You must really understand that journal support staff often times have zero training concerning the use of Turnitin. and due to the 1,000s of papers they receive yearly, the editors only look at the composite score as the criteria to accept your paper for review or reject it.  I am also convinced that the better a paper is cited and referenced, the higher the Turnitin score becomes. The obvious result is that mediocre research is encouraged. 

However, as the press release says, Turnitin has become the ‘go-to’ gorilla when a journal decides to start running ‘plagiarism’ checking software against your manuscript. With many editors now stating that your paper must have a Turnitin total score of 15% or less, it does not take many software flagging errors to get your paper thrown into the trash bin. There are, however, ways to preclude this from happening with a little preparation before submission.

Step 1 s always to make sure you run a Turnitin report before submission. Make very sure you do not save the file to the central database, and you do not run the report on your reference section.
Step 2 is to edit your paper, noting what Turnitin has flagged. Even if your academic writing is properly cited and referenced, the score can be as high as 30-35% on the first run. Cutting this by half is not too hard once you know where to change your sentence structure and paraphrase where possible.
Step 3 is to run a second report. If this is below 15%, you have a reasonable chance of getting your paper looked at in greater detail and maybe even sent to a reviewer. I also suggest you send or upload your final Turnitin report with your submission and state the report’s score somewhere in your cover letter.

However, what is nearly impossible to deal with is when Turnitin flags your university email address or required abbreviations, phrases or acronyms used in your research. Quite honestly, with most SJR/Scopus indexed journals getting 800-2,000 or more papers a year (Nature receives 10,000 submissions a year), a ‘proper technical review’ is getting harder and harder to get as editors are relying on the technology to save them time in their selection and review process. Editors no longer are looking for reasons to publish your paper, but are instead trying to find any reason to reject it. I know this is hard to accept but very true.
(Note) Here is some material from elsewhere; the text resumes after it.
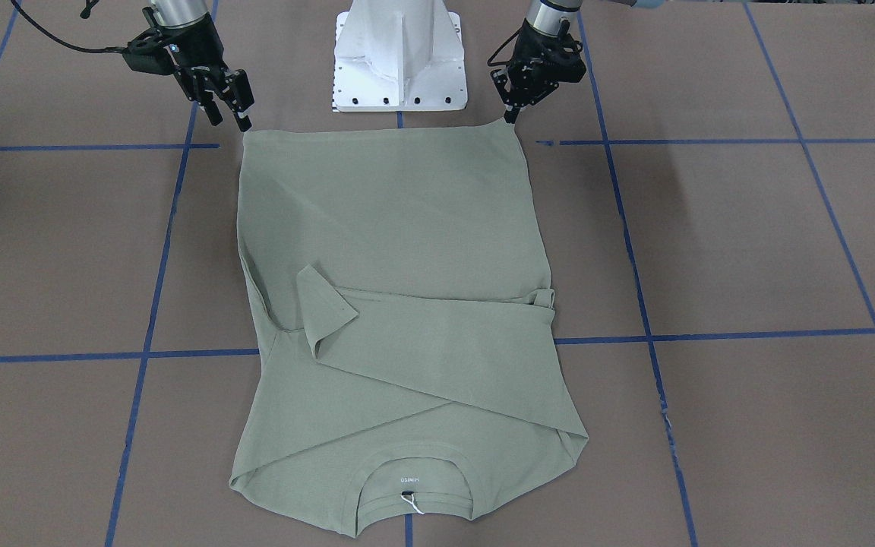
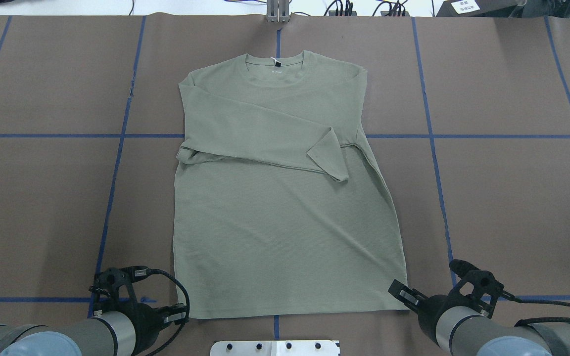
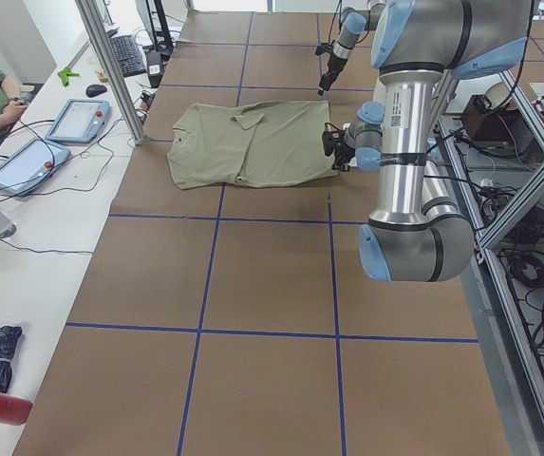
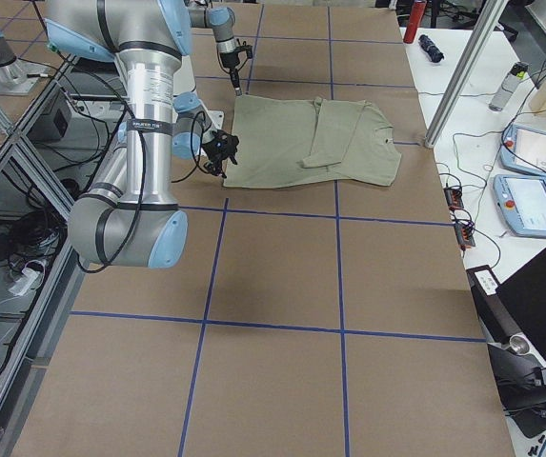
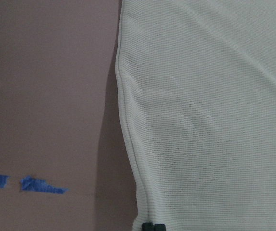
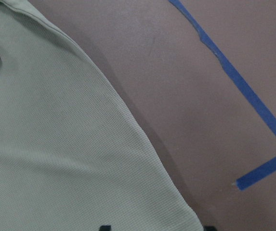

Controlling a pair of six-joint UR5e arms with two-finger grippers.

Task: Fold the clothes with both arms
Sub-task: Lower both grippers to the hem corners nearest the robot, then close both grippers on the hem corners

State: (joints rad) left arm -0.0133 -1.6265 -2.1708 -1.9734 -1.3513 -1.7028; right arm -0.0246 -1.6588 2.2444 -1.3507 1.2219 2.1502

Another horrific problem can occur with Turnitin when a journal runs their report and saves your paper to the central repository/database, and then rejects your paper! Your hell on earth has now just begun as when you take the same paper and re-submit it to another journal, the new Journal’s Turnitin report will now see your first submission, and the new report score will have a significant percentage added to it because Turnitin thinks you have self-plagiarized yourself as your research is at another journal! Turnitin can be a very dangerous weapon in the wrong hands. Insanity? Yes. I also wonder how pre-print papers are going to get around this problem.

I also want to make this problem perfectly clear to anyone reading this. I have no problem with journals or conferences running Turnitin reports. The problem is when a journal runs a pre-screening report, captures the paper to the central repository, and then rejects the paper! In the two cases this has happened, the DLSU B&E Review in the Philippines and ERSJ in Cyprus, when the papers were re-submitted to anther journal (because of rejections), Turnitin thinking the paper is already ‘published’, created a cumulative score for the two papers which far exceeded the maximum allowable Turnitin scores for the second journals. Thus, the papers had to be significantly re-written for now a third submission. By the time we got this traumatized doctoral student to her dissertation defense, her paper was showing a Turnitin score of 97%!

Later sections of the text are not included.